- WHAT YOU NEED TO DO: From first line to last, retype the data exactly.

+===+

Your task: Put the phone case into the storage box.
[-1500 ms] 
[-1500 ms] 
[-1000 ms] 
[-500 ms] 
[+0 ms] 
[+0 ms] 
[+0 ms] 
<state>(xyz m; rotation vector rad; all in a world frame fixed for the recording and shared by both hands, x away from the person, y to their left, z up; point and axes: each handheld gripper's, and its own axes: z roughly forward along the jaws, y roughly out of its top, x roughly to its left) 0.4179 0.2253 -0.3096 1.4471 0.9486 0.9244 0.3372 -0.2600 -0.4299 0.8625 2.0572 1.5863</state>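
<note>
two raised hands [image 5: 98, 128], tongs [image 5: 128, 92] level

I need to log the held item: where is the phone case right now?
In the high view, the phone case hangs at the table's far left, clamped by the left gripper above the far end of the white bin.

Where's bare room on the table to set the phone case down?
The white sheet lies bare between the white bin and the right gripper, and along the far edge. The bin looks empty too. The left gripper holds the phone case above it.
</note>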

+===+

- YOUR RESPONSE:
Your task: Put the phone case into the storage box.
[-1500 ms] 
[-1500 ms] 
[-1000 ms] 
[-500 ms] 
[+0 ms] 
[+0 ms] 
[+0 ms] 
<state>(xyz m; rotation vector rad; all in a world frame fixed for the recording and shared by both hands, x away from the person, y to their left, z up; point and axes: each handheld gripper's, and its own axes: z roughly forward along the jaws, y roughly out of its top, x roughly to its left) 0.4179 0.2253 -0.3096 1.4471 0.9486 0.9244 0.3372 -0.2600 -0.4299 0.8625 2.0572 1.5863</state>
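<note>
two raised hands [image 5: 98, 128], tongs [image 5: 128, 92] level

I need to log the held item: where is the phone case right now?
In the high view, the phone case hangs at the table's far left, clamped by the left gripper above the far end of the white bin.

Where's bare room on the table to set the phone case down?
The white sheet lies bare between the white bin and the right gripper, and along the far edge. The bin looks empty too. The left gripper holds the phone case above it.
</note>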

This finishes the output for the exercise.